Grâce à leur entrée au Seuil, les éditions du Sous-sol sont passées de quelques revues et deux titres par an à dix-neuf en 2015 et vingt-trois en 2016. La maison est installée, ainsi qu’Adrien Bosc qui connaît le succès en septembre 2014 avec son premier roman, Constellation, texte dont le classicisme est aux antipodes des textes qu’il aime publier, ce qui lui vaudra de remporter le Grand prix du roman de l’Académie française.

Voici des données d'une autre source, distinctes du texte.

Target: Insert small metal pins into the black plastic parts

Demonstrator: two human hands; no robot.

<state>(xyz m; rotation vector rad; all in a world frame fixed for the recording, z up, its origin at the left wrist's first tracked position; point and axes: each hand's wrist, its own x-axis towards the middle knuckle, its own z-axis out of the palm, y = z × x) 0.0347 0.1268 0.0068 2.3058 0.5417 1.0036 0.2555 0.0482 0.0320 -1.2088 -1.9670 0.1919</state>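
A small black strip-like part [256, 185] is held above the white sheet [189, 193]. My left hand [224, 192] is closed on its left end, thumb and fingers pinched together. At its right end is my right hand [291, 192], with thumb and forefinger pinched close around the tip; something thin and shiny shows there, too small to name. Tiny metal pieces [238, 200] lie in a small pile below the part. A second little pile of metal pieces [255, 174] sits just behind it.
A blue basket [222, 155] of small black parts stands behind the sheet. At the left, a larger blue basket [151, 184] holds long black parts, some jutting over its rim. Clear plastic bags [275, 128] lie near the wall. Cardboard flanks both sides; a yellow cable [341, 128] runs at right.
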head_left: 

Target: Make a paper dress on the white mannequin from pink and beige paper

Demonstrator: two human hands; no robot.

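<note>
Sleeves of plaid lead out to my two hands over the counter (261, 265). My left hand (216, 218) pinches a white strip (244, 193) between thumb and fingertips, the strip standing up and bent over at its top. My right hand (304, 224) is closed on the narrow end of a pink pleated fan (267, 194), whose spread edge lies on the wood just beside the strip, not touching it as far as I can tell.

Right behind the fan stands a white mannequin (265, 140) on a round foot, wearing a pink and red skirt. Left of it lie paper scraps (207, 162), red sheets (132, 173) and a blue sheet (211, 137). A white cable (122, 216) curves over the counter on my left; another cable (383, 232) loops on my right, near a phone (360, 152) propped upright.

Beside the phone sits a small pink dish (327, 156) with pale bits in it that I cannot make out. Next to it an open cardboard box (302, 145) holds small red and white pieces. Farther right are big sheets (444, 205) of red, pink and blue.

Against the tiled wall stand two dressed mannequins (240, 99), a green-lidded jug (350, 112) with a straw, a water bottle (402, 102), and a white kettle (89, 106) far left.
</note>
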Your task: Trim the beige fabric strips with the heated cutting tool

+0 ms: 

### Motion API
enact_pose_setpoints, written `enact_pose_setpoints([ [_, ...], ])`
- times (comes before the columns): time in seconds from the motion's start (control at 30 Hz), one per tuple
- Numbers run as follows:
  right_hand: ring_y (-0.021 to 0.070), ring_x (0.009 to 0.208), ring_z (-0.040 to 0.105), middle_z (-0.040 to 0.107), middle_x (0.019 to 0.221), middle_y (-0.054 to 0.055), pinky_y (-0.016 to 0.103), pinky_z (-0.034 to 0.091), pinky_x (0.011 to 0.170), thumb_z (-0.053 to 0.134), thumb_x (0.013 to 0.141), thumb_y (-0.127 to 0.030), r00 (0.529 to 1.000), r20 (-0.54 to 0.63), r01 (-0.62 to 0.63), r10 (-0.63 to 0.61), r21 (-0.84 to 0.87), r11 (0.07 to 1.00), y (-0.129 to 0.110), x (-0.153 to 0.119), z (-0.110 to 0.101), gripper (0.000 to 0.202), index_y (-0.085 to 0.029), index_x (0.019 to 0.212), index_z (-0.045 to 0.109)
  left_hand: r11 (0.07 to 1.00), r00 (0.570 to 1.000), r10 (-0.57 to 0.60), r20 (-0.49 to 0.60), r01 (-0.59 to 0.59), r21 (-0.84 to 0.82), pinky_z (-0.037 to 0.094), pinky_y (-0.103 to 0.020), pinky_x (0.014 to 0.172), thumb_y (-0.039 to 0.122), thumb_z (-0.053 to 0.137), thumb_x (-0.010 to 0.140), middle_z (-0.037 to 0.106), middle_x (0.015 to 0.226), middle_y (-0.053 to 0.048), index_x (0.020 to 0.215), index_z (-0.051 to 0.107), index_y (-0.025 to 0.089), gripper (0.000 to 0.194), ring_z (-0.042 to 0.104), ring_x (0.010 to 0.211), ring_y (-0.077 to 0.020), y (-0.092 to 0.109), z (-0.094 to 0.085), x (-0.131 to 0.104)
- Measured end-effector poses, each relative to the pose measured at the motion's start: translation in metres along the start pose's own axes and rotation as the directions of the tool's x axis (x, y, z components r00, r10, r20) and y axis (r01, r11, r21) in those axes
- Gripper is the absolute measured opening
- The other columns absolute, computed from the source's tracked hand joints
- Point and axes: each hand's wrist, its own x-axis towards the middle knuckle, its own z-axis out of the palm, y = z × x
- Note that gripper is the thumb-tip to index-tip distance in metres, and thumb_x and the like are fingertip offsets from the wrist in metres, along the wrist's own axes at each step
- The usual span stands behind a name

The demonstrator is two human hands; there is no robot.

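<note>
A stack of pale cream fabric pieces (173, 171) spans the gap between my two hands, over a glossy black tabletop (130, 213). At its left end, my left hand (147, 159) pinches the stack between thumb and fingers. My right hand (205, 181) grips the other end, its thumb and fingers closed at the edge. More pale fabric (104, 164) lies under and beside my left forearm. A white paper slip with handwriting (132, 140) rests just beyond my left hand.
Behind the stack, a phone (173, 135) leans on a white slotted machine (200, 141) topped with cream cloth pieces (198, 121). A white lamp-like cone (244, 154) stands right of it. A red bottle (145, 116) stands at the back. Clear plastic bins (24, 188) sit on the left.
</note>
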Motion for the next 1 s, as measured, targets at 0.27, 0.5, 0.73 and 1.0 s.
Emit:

Nouveau nouveau journalisme
Aujourd’hui, s’il publie toujours Gay Talese (lire sa géniale plongée dans la mafia italienne de New York dans les sixties, Ton père honoreras), et poursuivra la publication des œuvres de Nellie Bly dès avril avec son Tour du monde en 72 jours, l’éditeur fait une place de choix aux écrivains du nouveau nouveau journalisme : Susan Orlean, Jane Kramer, Ted Conover, Michael Lewis. Quand on lui demande d’où lui vient, profondément, le goût des textes, Adrien Bosc surprend en disant qu’il doit tout à “une belle grand-mère qui vivait à Montpellier, avait une collection de livres et écrivait des lettres à ses petits-enfants”.